# Bildschirm schaltet einfach ab, Grafik oder anderes Problem ?



## _Truck_ (8. August 2007)

Hallo,

ich habe seit gewisser Zeit Probleme mit meinem PC:
Und zwar reagiert er wie er will auf 3 Arten:

-> Hängt sich auf und startet neu
-> Hängt sich auf und schaltet Bildschirm ab
-> Schaltet Bildschirm ab und läuft normal weiter (mit schwarzem Bildschirm)

Es ist wie Lotterie - Wenn ich ihn anschalte funktioniert er manchmal ohne Probleme manchmal zeigt er die eben genannten Symphtome.

Ich habe dann beschlossen meine Festplatte zu formatieren und Windows neu zu installieren. Nach ca. einer Woche traten die gleichen Aktionen wieder auf, jedoch mit folgender Fehlermeldung und mit verpixeltem komisch bunten und durcheinanderen Grafik:

(siehe Anhang)


Ich möchte nun wissen was nicht mehr funktioniert und hoffe auf eure Hilfe.


----------



## _Truck_ (8. August 2007)

Kann es vielleicht mit meiner Grafikkarte zu tun haben ?
Habe sie seit 3 Jahren und ist keine besonders gute !

Gruß Truck


----------



## Flex (8. August 2007)

Welche Grafikkarte hast du denn?

Und ja, es ist definitiv ein Problem mit der Grafikkarte.
Benutzt du den neuesten Catalyst Treiber?
Auch DirectX auf dem neuesten Stand?


----------



## _Truck_ (8. August 2007)

Leider bin ich gerade auf der Arbeit und komme erst später heim!
Ich werde schauen, dass ich den neuesten Treiber und DirectX draufbekomme und sollte es sich nicht ändern, melde ich mich morgen wieder !

Danke, Gruß Truck


----------



## Flex (8. August 2007)

Irgendwo im Catalyst kannst du auch AGP runterschalten.

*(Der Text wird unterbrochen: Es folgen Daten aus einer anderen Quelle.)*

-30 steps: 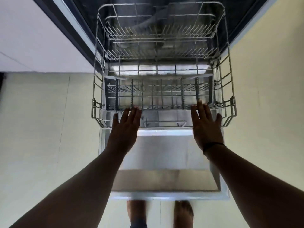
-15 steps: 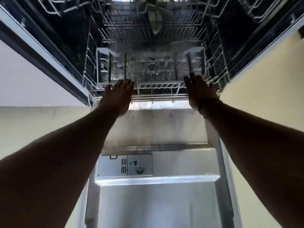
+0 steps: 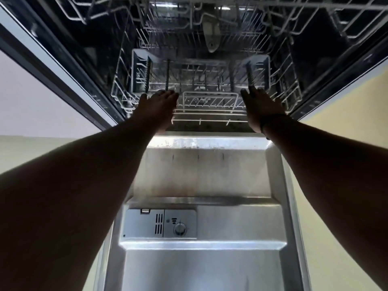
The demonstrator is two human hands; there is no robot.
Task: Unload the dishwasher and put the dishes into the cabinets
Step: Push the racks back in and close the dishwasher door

In einigen Forum hat das Herunterschalten von AGP 8x auf 4x die Lösung gebracht.


----------



## _Truck_ (10. August 2007)

Felix Jacobi hat gesagt.:


> Irgendwo im Catalyst kannst du auch AGP runterschalten.
> 
> In einigen Forum hat das Herunterschalten von AGP 8x auf 4x die Lösung gebracht.



Also bis jetzt läuft er noch, seit ich es auf 4X heruntergeschalten habe (APG-Geschwindigkeit).
Was hat sich da jetzt eigentlich verändert durch das Runterschalten ?
Die Busgeschwindigkeit zwischen Rechner und Bildschirm ?


Gruß Truck


----------



## Raubkopierer (10. August 2007)

Nein... die Geschwindigkeit zwischen Mainboard und Grafikkarte. Also zur CPU hin.


----------